The reply should repeat all of the data word for word, with no pictures.

——

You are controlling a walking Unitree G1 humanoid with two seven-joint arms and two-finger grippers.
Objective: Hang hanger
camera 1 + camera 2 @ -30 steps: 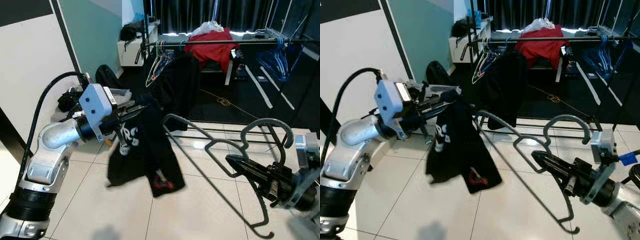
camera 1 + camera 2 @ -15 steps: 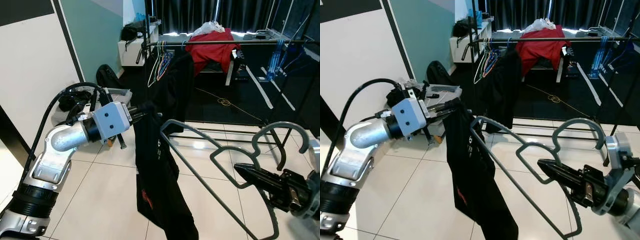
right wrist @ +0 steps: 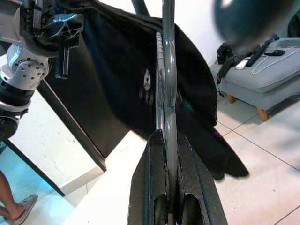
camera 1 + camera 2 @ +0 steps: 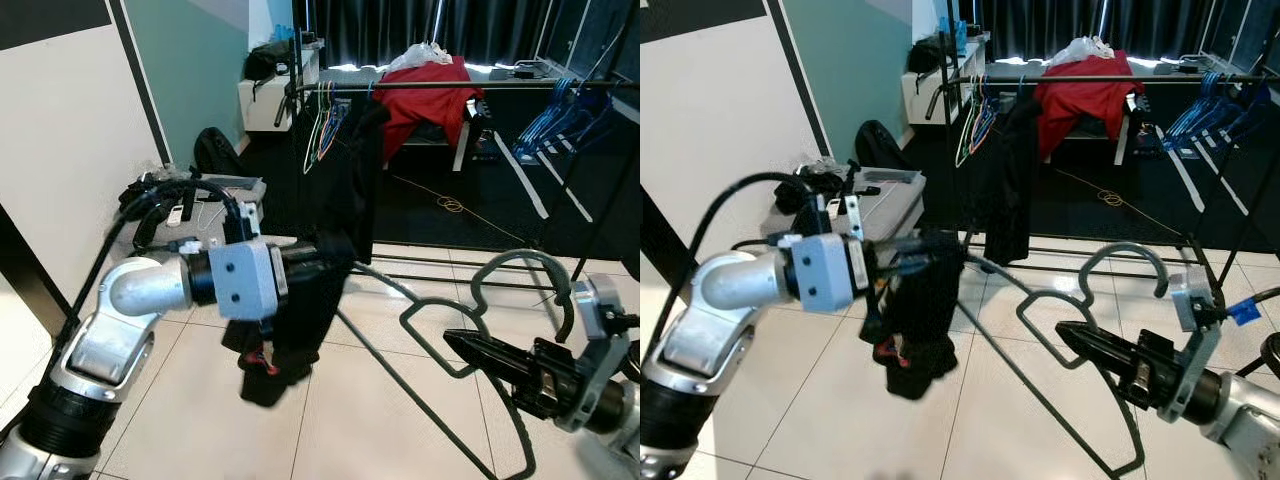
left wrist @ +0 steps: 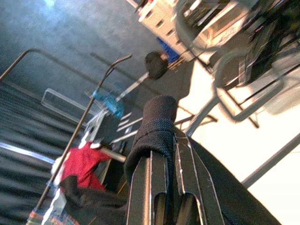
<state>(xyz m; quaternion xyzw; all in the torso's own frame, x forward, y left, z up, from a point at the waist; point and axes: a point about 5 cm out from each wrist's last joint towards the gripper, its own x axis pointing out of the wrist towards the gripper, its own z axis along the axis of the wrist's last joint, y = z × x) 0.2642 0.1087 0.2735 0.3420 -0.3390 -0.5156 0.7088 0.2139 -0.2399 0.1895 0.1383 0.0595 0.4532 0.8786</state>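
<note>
Landmark: clothes rail (image 4: 430, 86) across the dark back area, above the tiled floor (image 4: 400, 420).

Left gripper (image 4: 325, 262) held out in front of the rail and well short of it, fingers (image 5: 154, 183) clamped on a fold of a black garment (image 4: 295, 320). The cloth hangs bunched below the gripper, with a red print near its lower edge.

Right gripper (image 4: 465, 345) also on the near side of the rail, lower and to the robot's right of the garment. Its fingers (image 3: 161, 187) are pinched on the wire of a grey hanger (image 4: 470, 310), just under the hook. The hook curls up toward the rail but stays well apart from it; one hanger arm reaches into the black garment.

On the rail: a red garment (image 4: 425, 95) draped over it, a dark garment (image 4: 355, 170) hanging, and empty hangers (image 4: 322, 125) at its left end.

A person's sandalled foot (image 3: 18, 213) stands on the floor.
</note>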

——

Response below:
You are controlling a walking Unitree G1 humanoid with two seven-joint arms and two-finger grippers.
Objective: Hang hanger
camera 1 + camera 2 @ -30 steps: 
camera 1 + camera 2 @ -15 steps: 
right wrist @ +0 steps: 
camera 1 + camera 2 @ +0 steps: 
left wrist @ +0 steps: 
<state>(xyz m; quaternion xyzw; all in the torso's own frame, x forward, y left, z up, from a point at the waist; point and axes: a point about 5 cm out from each wrist's last joint towards the gripper, its own x axis pointing out of the wrist towards the gripper, its own z axis along the axis of the wrist's last joint, y = z × x) 0.2642 0.1087 0.2735 0.3420 -0.3390 -0.5156 0.7088 0.2139 -0.2399 0.1895 0.1383 0.0595 0.4532 0.8786</state>
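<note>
Landmark: clothes rail (image 4: 430, 86) across the dark back area, above the tiled floor (image 4: 400, 420).

Left gripper (image 4: 325, 262) held out in front of the rail and well short of it, fingers (image 5: 154, 183) clamped on a fold of a black garment (image 4: 295, 320). The cloth hangs bunched below the gripper, with a red print near its lower edge.

Right gripper (image 4: 465, 345) also on the near side of the rail, lower and to the robot's right of the garment. Its fingers (image 3: 161, 187) are pinched on the wire of a grey hanger (image 4: 470, 310), just under the hook. The hook curls up toward the rail but stays well apart from it; one hanger arm reaches into the black garment.

On the rail: a red garment (image 4: 425, 95) draped over it, a dark garment (image 4: 355, 170) hanging, and empty hangers (image 4: 322, 125) at its left end.

A person's sandalled foot (image 3: 18, 213) stands on the floor.
</note>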

For this exercise, nothing further remains.